Two distinct types of background diets have been used for hamster studies: semi-purified and non-refined. Semi-purified diets were composed of refined ingredients such as casein and sucrose, whereas non-purified diets were composed of unmodified ingredients such as grains and grain products. A standard vitamin and mineral mix was added to both [72]. Semi-purified diets were generally favored because they provide more uniformity and reproducibility.

Diet Composition

Dietary Cholesterol

Studies designed to asses diet-induced changes in plasma lipids or atherosclerosis, for the most part, include supplemental cholesterol. The levels used in most hamster studies exceed what was considered high intake in humans. The amount of cholesterol was of concern because large amounts (≥1% w/w) were hepatotoxic; impairing normal lipoprotein metabolism [30, 55, 73]. Hepatotoxicity has been characterized by visual inspection of the liver or measuring hepatic cholesterol content, hepatic lipoprotein metabolism and apolipoprotein synthesis [23, 25, 55]. The amount of supplemental dietary cholesterol identified ranged from 0 to 3% (w/w) [22, 30, 64, 74]. The majority of studies have used between 0.05 to 0.2% cholesterol (w/w) [30‐36, 39, 40, 42, 43, 46‐48, 51‐56, 59, 62, 63, 66, 75‐94].

Dietary Fat

Studies feeding hamsters diets supplemented fat were examined to determine if fatty acid chain length and degree of unsaturation alter plasma lipids or aortic lesion development.

Dietary Fat Type

The amount of supplemental dietary fat has ranged from 0 to 20% (w/w) [30, 32, 36, 48, 51, 62, 76‐78, 85, 90, 95‐97], with 10% (w/w) used most frequently [31, 33‐35, 37‐43, 45, 47, 50, 52‐56, 59, 63, 65, 66, 79‐84, 88, 92, 94, 98, 99]. Ten percent saturated fatty acids (SFA) with supplemental cholesterol has been consistently reported to raise plasma total cholesterol and nHDL-C concentrations [31, 38, 47, 50, 55, 62] without having adverse effects on hepatic function [51]. The most commonly used sources of SFA were coconut oil [31‐35, 39‐44, 47, 50, 52, 54, 56, 59, 61, 63, 66, 80, 83, 84, 86, 88, 94, 99, 100], fully-hydrogenated coconut oil [32, 38, 48, 62, 78, 82] and butter [22, 30, 47, 49, 51, 53, 55, 57, 58, 85, 101, 102]. Comparison fats were either monounsaturated fatty acids (MUFA) or omega-6 polyunsaturated fatty acids (n-6 PUFA). The most commonly used source of MUFA were canola [44, 47, 53] and olive [37, 56, 76, 98] oils, and n-6 PUFA were soybean [47, 53, 94], safflower [56, 102] and sunflower [37, 45, 46] oils. The most commonly used source of very long chain omega-3 PUFA (n-3 PUFA) was fish oil [95, 96, 102‐104].

Data Presentation

Due to the nature of the data identified it was presented within subsections; plasma lipids and lipoproteins, and aortic lesion. Within each subsection, the data were presented by hamster strain, background diet, dietary cholesterol and dietary fat type. The figures are a visual representation summarizing the data extracted. They are one approach to represent the range of findings. Observations discussed in the plasma lipid and lipoprotein and aortic lesion subsections were made on the basis of visual assessments rather than statistical analysis which was precluded due to the heterogeneous nature of the data in terms of study designs, dietary perturbations and hamster strains.

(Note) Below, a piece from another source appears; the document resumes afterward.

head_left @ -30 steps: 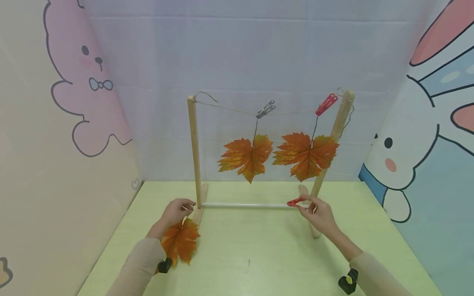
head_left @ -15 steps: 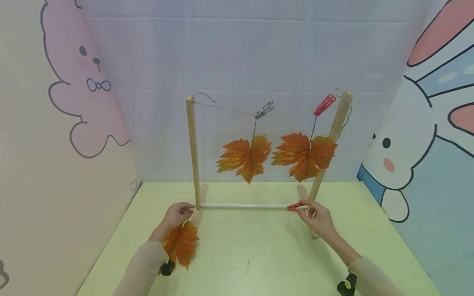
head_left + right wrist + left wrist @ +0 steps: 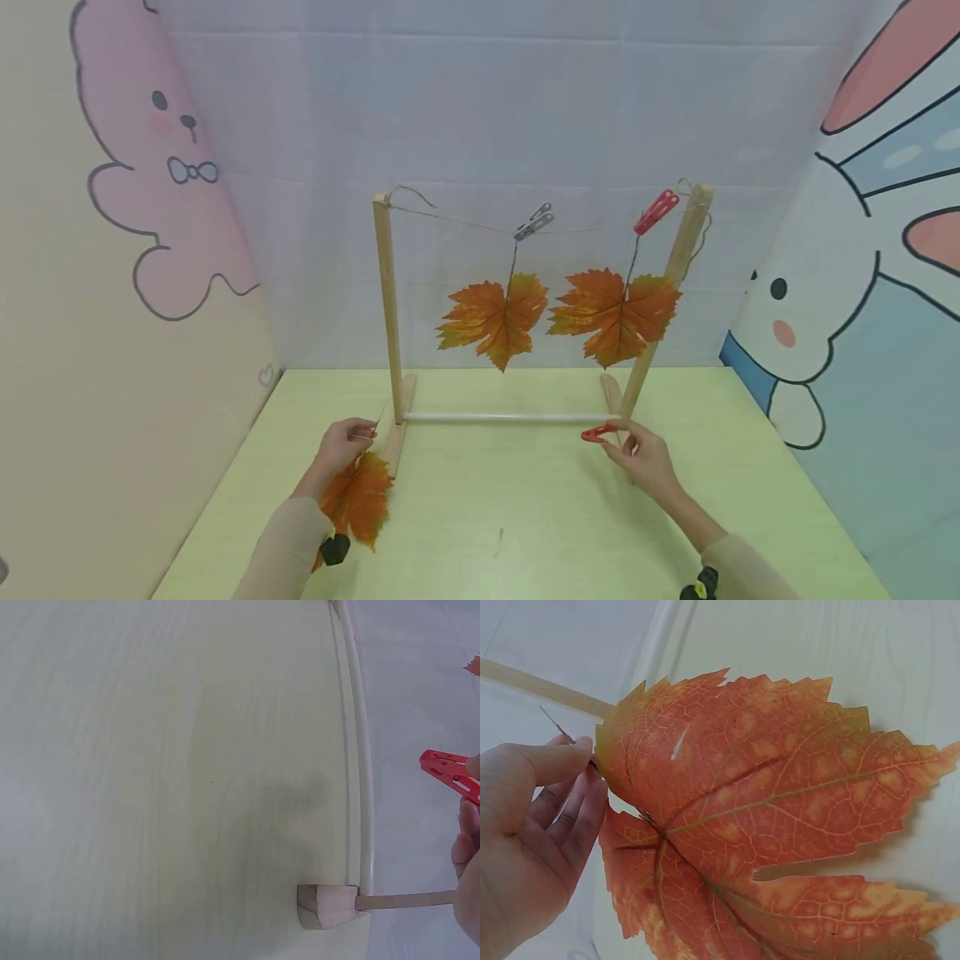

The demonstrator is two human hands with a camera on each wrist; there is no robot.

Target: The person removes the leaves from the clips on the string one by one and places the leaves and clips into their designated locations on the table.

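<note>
My left hand pinches the thin stem of an orange artificial maple leaf, which hangs below the fingers at the left of the frame. Up close in the left wrist view, the leaf spreads to the right of the thumb. Between thumb and fingertips, my right hand pinches a red clothespin in front of the right post. The clothespin also shows at the right edge of the right wrist view. Two leaves hang from a string, one under a grey clothespin, the other under a red-pink clothespin.
A left wooden post and a right wooden post hold up the string. A white rod joins them low down, above the pale table. Walls with cartoon animals stand at both sides.
My left hand has moved a little left and down with the leaf, away from the left post. My right hand has lowered slightly with the red clothespin, now below the white rod in view.
</note>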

Plasma Lipid and Lipoproteins

Hamster Strain

In response to cholesterol- and SFA-supplemented diets, the inbred F1B [28, 31‐33, 35, 39, 41‐44, 54‐56, 59, 61‐63, 77, 80, 86, 94, 96, 98, 100, 105] hamster has been more consistently reported to develop an atherogenic lipoprotein profile (nHDL-C > HDL-C) than any of the three outbred strains, CR [28, 34, 36, 40, 47‐49, 53, 55, 66, 84, 88, 94, 99, 102, 106], Sasco [30, 51] and Harlan [28, 85, 107] hamsters (Figure 1A-C). In the outbred strains, in contrast to that normally observed in humans, the HDL-C concentrations were equal to or slightly higher than nHDL-C concentrations. Noteworthy was the wide range of plasma cholesterol concentrations after the hamsters were fed a cholesterol- and SFA-supplemented diet, regardless of strain (Figure 1A-C) [22, 24, 28, 30‐36, 38‐44, 47‐59, 61‐64, 66, 75, 77, 78, 80‐86, 88, 89, 92, 94, 96, 98‐100, 105‐114]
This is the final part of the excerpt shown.